Before Colby had grabbed the whiskey and drank a rapid series of toasts to his dead tent mate, he had noticed a glint of silver in the dead man’s pocket that must have been pulled out when Colby pulled the letter. It was a chain, and as Colby went back and pulled on it, a locket swung out. Inside was a small portrait of a girl, probably sixteen or seventeen, with sharp red hair and ridiculously round eyes that seemed to stare out past the edge of the portrait and into Colby’s soul. He lay there in the tent, bleeding, drinking and looking at the portrait of the man’s daughter who now had a name: Melinda Jacoby.

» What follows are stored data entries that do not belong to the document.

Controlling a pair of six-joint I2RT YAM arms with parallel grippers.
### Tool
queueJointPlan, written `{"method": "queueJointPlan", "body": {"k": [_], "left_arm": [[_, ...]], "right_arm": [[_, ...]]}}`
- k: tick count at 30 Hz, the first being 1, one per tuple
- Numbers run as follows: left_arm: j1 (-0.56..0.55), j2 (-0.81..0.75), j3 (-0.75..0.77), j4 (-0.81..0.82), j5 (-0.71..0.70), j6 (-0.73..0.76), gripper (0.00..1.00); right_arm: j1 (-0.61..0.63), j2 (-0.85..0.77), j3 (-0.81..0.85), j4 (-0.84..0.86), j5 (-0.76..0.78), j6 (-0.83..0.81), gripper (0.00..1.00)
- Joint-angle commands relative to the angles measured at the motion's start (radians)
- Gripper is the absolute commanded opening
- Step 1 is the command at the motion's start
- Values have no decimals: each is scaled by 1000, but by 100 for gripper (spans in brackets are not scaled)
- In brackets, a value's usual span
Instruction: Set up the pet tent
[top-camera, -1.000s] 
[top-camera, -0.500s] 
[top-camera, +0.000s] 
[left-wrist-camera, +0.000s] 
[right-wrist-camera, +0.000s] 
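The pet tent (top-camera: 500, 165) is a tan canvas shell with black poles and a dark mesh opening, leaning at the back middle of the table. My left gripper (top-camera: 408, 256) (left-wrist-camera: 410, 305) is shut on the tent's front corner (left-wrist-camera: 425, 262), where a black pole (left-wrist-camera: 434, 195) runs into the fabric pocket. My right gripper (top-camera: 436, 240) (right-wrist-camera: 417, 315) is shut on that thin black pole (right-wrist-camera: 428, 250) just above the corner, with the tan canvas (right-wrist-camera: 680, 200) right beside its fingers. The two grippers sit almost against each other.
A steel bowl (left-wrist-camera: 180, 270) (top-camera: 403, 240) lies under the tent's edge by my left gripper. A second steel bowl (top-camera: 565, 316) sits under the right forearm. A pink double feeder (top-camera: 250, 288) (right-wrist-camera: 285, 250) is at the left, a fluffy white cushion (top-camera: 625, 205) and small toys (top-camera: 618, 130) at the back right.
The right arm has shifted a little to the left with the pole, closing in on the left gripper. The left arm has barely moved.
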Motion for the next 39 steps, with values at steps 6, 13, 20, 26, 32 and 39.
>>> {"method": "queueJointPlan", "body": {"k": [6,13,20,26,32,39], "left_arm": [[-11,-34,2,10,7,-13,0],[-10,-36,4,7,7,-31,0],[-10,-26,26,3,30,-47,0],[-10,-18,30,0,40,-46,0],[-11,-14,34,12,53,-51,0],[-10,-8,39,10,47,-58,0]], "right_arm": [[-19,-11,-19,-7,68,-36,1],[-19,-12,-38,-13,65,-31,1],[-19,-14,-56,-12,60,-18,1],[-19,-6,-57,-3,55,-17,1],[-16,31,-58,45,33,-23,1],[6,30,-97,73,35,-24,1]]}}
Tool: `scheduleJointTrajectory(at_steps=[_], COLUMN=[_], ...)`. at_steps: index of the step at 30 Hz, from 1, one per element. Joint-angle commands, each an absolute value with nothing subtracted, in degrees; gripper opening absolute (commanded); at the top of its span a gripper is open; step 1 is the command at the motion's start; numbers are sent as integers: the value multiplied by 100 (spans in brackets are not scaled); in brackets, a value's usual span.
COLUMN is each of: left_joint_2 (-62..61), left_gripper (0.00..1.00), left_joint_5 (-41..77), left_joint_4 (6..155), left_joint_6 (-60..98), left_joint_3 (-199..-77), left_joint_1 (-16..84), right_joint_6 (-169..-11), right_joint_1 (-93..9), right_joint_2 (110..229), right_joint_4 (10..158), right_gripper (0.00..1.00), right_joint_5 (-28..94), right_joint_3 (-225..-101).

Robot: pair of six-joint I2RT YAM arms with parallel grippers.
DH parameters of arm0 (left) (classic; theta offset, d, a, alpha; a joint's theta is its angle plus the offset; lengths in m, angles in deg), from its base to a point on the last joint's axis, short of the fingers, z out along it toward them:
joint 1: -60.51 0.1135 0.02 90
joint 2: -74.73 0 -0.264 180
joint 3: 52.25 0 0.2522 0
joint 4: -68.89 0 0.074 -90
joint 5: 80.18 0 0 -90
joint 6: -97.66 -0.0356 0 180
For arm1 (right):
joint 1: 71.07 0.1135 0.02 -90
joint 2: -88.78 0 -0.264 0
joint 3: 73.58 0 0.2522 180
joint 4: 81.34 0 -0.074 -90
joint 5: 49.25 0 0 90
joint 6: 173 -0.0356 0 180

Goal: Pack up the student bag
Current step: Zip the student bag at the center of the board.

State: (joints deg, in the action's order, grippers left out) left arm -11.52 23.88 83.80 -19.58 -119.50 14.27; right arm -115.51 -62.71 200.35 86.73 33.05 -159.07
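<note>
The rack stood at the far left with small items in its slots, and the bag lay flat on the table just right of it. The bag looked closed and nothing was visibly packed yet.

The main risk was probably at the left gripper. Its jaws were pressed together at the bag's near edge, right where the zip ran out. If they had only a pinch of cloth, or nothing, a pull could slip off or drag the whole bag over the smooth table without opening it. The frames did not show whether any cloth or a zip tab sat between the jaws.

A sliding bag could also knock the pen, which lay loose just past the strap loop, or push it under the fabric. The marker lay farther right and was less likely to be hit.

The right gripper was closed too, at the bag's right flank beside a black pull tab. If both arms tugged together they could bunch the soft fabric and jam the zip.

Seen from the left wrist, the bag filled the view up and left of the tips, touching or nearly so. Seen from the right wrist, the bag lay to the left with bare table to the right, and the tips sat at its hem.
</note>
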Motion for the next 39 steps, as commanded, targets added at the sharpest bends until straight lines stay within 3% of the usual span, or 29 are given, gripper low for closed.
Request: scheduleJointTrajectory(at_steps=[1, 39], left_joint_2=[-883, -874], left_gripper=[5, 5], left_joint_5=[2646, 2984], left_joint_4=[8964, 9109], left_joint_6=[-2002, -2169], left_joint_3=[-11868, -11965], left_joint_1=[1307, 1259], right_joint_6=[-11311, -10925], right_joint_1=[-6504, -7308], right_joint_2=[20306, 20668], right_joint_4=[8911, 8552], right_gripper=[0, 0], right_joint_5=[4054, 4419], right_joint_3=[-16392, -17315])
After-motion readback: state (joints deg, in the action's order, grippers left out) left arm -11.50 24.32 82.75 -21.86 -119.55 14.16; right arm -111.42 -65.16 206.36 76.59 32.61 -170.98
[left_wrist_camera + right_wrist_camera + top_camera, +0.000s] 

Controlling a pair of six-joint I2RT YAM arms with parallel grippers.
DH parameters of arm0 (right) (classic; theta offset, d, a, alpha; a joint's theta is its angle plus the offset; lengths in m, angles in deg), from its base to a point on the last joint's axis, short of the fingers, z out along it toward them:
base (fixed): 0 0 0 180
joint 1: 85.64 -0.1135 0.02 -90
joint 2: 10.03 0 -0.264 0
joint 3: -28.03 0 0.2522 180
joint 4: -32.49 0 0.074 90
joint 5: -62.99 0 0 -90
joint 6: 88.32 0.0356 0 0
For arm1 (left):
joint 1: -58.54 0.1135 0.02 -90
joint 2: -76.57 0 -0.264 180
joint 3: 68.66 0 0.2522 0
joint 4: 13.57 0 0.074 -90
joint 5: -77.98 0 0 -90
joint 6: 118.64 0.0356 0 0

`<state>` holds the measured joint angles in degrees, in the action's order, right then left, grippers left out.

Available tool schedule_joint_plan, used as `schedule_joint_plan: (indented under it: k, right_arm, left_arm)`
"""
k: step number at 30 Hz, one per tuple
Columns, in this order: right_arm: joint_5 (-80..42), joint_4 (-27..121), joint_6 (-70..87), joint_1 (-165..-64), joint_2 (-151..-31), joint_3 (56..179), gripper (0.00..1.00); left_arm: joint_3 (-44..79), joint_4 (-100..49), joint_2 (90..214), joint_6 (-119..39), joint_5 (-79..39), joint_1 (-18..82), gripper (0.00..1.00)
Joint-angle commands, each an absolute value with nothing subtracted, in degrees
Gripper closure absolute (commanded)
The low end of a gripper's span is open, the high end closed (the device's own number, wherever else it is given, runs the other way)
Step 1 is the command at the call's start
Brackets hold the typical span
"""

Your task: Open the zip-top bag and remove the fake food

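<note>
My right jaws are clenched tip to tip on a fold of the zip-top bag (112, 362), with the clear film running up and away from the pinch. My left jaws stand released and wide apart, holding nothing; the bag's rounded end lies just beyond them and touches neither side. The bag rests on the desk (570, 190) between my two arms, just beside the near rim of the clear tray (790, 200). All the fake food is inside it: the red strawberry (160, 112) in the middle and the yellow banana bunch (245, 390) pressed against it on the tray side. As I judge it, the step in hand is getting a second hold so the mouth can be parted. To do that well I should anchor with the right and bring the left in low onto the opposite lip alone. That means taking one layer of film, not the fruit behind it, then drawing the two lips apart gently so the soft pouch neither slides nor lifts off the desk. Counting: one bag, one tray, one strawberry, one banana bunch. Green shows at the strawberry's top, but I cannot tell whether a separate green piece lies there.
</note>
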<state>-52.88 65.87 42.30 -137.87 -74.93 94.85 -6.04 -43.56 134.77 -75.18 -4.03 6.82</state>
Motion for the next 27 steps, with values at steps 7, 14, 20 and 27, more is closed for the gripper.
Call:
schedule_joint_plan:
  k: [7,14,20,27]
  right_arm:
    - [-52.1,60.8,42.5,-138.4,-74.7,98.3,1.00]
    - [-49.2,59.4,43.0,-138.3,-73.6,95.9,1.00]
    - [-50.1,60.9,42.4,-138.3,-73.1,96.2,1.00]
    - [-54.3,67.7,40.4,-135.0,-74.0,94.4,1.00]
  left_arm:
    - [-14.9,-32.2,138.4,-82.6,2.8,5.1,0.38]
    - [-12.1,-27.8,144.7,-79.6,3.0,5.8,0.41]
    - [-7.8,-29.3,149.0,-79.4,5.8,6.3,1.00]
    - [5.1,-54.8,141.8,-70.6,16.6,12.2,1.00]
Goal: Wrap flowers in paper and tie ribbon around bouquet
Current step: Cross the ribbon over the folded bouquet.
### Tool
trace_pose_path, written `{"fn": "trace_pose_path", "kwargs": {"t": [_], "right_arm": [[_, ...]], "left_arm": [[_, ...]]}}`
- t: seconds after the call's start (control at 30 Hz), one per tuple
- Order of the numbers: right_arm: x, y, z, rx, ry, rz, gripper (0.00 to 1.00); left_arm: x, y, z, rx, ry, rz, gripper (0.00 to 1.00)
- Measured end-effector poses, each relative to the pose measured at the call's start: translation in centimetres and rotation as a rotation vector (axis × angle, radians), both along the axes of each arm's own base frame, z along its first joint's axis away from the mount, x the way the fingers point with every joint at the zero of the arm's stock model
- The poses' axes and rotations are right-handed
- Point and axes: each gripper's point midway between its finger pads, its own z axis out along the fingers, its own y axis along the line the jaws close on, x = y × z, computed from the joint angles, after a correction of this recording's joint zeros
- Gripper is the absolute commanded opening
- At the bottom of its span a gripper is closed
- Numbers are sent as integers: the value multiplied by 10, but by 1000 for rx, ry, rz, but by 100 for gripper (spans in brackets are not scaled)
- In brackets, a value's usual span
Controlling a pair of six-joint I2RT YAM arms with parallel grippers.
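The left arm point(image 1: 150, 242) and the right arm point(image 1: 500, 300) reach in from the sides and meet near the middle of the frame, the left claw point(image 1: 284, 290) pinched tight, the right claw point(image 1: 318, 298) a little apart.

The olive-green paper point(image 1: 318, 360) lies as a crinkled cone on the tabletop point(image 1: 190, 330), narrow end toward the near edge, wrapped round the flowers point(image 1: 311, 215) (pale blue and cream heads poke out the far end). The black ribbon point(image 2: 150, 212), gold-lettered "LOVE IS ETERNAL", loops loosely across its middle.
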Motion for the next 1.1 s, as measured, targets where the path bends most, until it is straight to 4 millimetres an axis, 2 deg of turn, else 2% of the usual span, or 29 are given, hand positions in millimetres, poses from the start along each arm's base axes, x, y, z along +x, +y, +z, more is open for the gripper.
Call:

He held the letter until the paper crumbled beneath his fingers. Poor girl, he thought as he stared at her face. Two hundred miles away and not the faintest idea of what fate had in store for your father. Who would tell her the news? Would she have to read it in the papers or perhaps an official message from a dispatch would tell her? He looked at her again. Her eyes, innocent, not having ever seen the horror of war. She hadn’t seen fifty-nine men cut to ribbons on a hillside like Colby had. The most traumatic thing she had probably ever seen was her cat killing a mouse.
He would tell her. He would find her and tell her. For some reason, Colby felt he had an invisible bond with her father in his last minutes on earth, and he seemed to tell him to break the news to her. Tell her how I am gone and deliver my last letter to her.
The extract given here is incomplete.